Segment Start: Information shown
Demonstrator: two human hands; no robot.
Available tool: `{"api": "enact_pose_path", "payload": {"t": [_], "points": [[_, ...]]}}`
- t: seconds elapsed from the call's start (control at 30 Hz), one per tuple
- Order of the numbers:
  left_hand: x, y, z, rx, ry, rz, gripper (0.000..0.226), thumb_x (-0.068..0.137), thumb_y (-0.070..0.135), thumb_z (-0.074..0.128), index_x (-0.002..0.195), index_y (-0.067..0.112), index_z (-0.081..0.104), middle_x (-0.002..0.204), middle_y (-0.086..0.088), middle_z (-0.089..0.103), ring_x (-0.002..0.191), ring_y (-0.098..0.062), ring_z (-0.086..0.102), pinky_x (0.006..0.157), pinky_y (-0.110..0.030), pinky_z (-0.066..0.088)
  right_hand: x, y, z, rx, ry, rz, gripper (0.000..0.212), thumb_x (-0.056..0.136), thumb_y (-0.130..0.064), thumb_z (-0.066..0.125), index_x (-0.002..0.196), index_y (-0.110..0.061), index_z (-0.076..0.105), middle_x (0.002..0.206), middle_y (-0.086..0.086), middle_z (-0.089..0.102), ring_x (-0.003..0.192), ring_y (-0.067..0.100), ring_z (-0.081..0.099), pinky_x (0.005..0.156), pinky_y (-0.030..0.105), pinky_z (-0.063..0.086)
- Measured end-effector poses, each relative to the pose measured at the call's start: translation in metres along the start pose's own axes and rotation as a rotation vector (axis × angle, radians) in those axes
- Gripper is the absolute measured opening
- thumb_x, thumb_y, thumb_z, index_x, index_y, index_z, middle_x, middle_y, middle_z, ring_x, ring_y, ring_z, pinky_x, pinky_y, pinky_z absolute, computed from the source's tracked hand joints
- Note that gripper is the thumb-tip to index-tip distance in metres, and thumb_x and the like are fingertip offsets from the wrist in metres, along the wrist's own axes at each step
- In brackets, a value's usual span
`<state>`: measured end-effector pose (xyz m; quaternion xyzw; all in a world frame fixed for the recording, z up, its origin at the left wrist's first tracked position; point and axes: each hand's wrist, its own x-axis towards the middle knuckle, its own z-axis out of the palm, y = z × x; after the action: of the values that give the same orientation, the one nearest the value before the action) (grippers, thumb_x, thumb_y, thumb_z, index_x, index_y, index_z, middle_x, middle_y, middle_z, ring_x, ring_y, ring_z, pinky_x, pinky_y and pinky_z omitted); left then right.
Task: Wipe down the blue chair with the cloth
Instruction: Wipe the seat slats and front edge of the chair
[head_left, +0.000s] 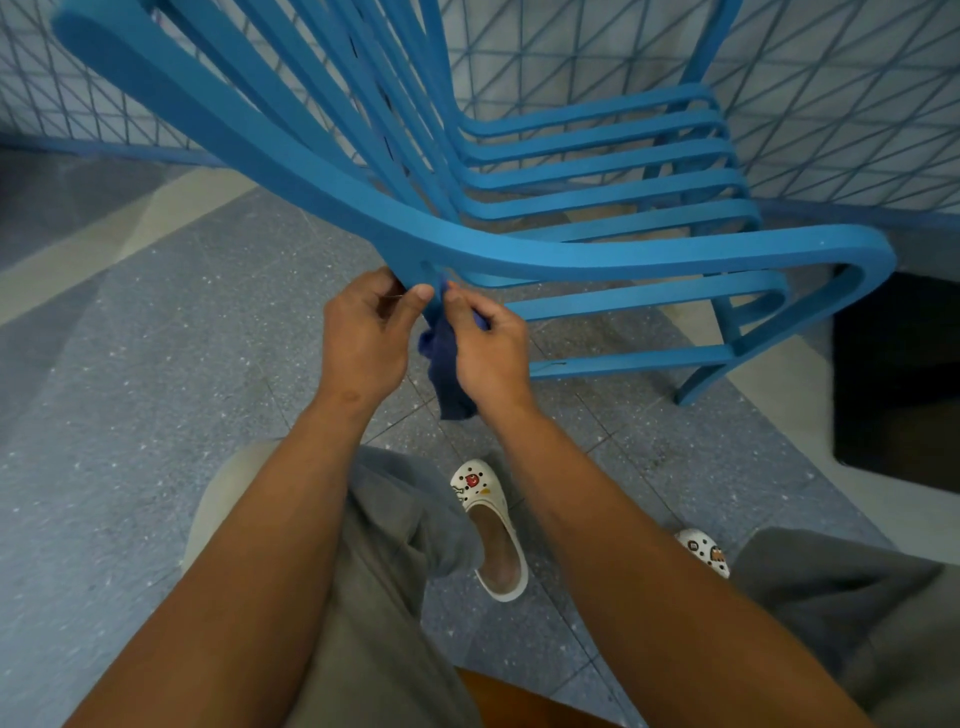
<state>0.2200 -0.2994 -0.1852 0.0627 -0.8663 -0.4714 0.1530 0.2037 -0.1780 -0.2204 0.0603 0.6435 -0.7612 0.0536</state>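
Seen from above, looking down past grey trousers (395, 519) and white clogs (493, 530) on a speckled grey floor (130, 415). Two bare forearms reaching forward, meeting at the near edge of the chair. Left hand (363, 338) curled around the underside of the nearest slat, steadying it. Right hand (485, 348) pinching a dark blue cloth (449, 374) between thumb and fingers, pressing its upper end against the same slat while the rest hangs loose below. Cloth looks soft, light and limp, likely to bunch; best gathered into a pad in the palm. Beyond the hands, the blue chair (597, 254), made of long curved slats sweeping from high backrest at upper left to seat edge at right. Likely rigid and fairly sturdy; best held by one slat. Behind it, a wire mesh fence (831, 104).
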Motion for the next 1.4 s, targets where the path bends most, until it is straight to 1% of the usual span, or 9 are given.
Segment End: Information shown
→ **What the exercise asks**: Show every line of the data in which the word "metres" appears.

→ **Your solution**:
- Measured end-effector poses, each relative to the pose measured at the call's start: translation in metres along the start pose's own axes and rotation as a rotation vector (axis × angle, radians) in those axes
- Note that gripper is the thumb-tip to index-tip distance in metres, and thumb_x and the like are fingertip offsets from the wrist in metres, along the wrist's own axes at each step

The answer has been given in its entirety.